Ces forêts sont menacées par le développement de l’urbanisation et des infrastructures routières et ferroviaires qui les fragmentent et réduisent leur surface. Le statut de forêt de protection constitue actuellement l'outil juridique le plus efficace pour protéger l’intégrité de ces deux forêts.

En effet, ce statut  interdit non seulement tout défrichement conduisant à la disparition de la forêt, mais aussi toute modification des boisements contraire à l'objectif du classement.

Réservé initialement à des forêts de montagne, des forêts littorales et des forêts rhénanes, ce statut a été étendu en 1976 (loi du 10 juillet sur la protection de la nature) aux bois et forêts situés à la périphérie des grandes agglomérations, ainsi que dans les zones où leur maintien s'impose, soit pour des raisons écologiques, soit pour le bien-être de la population.

En quoi consiste la procédure de classement

Le statut juridique de forêt de protection est très peu connu des Français bien qu'il ait été instauré par une loi du 28 avril 1922 et qu'aujourd'hui 80 600 hectares de forêts en relèvent au niveau national (soit environ 0, 6 % de la surface forestière nationale). 

Ce statut de forêt de protection peut s'appliquer à des forêts domaniales, communales ou privées et son rôle principal est de conserver l'intégrité d'un massif et d'éviter ainsi son morcellement.
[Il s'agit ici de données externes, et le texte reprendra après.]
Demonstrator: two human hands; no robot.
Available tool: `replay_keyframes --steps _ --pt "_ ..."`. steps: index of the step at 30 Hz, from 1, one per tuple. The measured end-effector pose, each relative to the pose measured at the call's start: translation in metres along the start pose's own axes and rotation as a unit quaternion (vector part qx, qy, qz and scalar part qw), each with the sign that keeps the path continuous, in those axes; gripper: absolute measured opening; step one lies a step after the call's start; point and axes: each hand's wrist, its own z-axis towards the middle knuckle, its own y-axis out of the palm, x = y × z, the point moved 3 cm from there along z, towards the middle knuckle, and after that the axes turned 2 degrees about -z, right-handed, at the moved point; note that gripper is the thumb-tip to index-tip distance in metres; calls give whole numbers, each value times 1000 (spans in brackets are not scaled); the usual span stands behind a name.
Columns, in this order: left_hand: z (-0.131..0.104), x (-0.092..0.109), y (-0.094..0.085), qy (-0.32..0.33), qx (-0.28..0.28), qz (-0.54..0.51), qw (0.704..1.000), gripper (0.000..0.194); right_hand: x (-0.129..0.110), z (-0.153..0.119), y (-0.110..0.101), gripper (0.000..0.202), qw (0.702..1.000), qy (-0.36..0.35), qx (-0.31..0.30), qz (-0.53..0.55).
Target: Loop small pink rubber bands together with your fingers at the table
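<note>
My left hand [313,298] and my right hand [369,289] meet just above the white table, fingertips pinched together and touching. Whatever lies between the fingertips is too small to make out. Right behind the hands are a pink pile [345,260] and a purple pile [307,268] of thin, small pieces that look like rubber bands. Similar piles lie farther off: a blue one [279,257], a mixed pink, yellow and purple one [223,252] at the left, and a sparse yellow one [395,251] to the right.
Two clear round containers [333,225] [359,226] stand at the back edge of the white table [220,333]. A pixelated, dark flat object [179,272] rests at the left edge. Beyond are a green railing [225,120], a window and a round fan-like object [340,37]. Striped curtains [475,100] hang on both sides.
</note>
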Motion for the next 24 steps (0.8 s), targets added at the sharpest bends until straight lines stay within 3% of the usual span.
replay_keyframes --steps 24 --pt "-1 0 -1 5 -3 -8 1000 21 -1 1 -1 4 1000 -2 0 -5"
  1. Il existe quatre grands types de forêts de protection :
  2. - la forêt de montagne : fonction de lutte contre l'érosion et valeur écologique
  3. - la forêt littorale : rôle dans la fixation des dunes et dans la protection contre l'érosion éolienne
  4. - la forêt alluviale : grande valeur écologique (concerne la plupart des forêts rhénanes)
  5. - la forêt périurbaine : fonction sociale d'accueil au public, ce qui est notre cas.

 

La procédure de classement en forêt de protection

L'initiative du classement revient au ministre de l'Agriculture, le plus souvent sur proposition du préfet.
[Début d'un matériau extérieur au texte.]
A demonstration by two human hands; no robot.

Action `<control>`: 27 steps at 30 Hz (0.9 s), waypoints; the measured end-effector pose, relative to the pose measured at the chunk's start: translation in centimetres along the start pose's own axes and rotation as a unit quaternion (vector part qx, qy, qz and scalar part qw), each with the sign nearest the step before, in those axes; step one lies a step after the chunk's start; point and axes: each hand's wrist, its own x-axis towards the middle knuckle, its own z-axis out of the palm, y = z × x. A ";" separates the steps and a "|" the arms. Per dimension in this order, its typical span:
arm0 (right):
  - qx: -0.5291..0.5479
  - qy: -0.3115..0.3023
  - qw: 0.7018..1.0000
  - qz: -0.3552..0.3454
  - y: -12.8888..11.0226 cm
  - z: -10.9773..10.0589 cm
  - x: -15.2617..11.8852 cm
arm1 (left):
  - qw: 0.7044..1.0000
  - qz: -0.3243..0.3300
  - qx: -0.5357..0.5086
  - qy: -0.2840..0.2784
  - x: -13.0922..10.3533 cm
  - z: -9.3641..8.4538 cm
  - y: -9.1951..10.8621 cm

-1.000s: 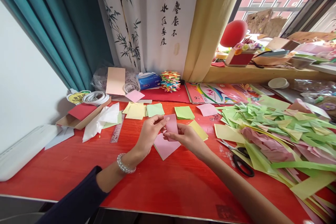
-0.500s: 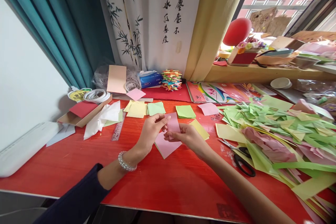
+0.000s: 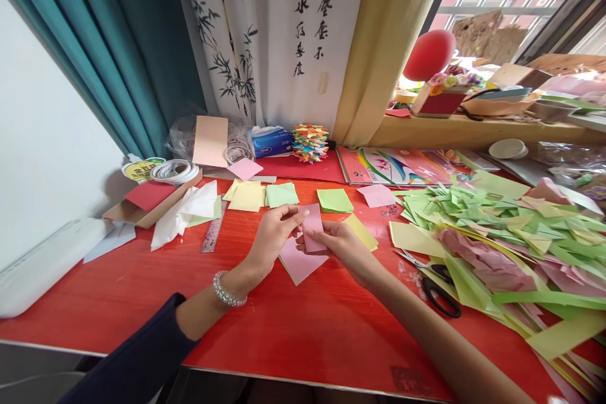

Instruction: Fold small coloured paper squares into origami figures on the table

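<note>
Between my two hands is a folded piece of pink paper (image 3: 312,225), held up above the table. My left hand (image 3: 273,233) pinches its upper left edge with thumb and fingers. My right hand (image 3: 344,245) grips the lower right part, its thumb lying across the front. Just below them a pink paper square (image 3: 302,262) lies flat on the red table (image 3: 284,334), partly covered by my hands. Beyond the hands lie a green paper square (image 3: 335,201), a pale green one (image 3: 281,195) and a yellow one (image 3: 360,231).
Black-handled scissors (image 3: 441,293) lie to the right beside a heap of green, yellow and pink paper pieces (image 3: 502,221). At the left are a ruler (image 3: 214,227), a white tissue (image 3: 187,214) and a cardboard tray (image 3: 142,219). A blue tissue pack (image 3: 271,141) stands at the back.
My right thumb has moved up a little onto the front of the folded pink paper. My left hand keeps its grip, almost unmoved.
</note>
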 end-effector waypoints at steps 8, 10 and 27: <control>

C'est ensuite le directeur régional interdépartemental de l’alimentation, de l'agriculture et de la forêt (DRIAAF) qui établit le projet comprenant : le procès-verbal de reconnaissance des bois ou forêts à classer, un relevé cadastral avec la liste des propriétaires concernés et un plan de situation. Chaque propriétaire doit être informé au préalable. Le projet est ensuite soumis à une enquête publique dirigée par un commissaire enquêteur qui établit un rapport à l'intention des conseillers municipaux et de la commission départementale des sites réunie en formation " Protection de la nature". Le dossier, éventuellement modifié à la suite des observations formulées est transmis au ministre de l'agriculture. Le classement est décidé en Conseil d'Etat. Il est publié au journal officiel et doit être affiché pendant quinze jours dans les mairies des communes concernées. Le décret du classement crée une servitude nationale d'urbanisme qui soumet la forêt à un régime forestier spécial. Le préfet pourra s'opposer à tous travaux contraires à l'objectif du classement.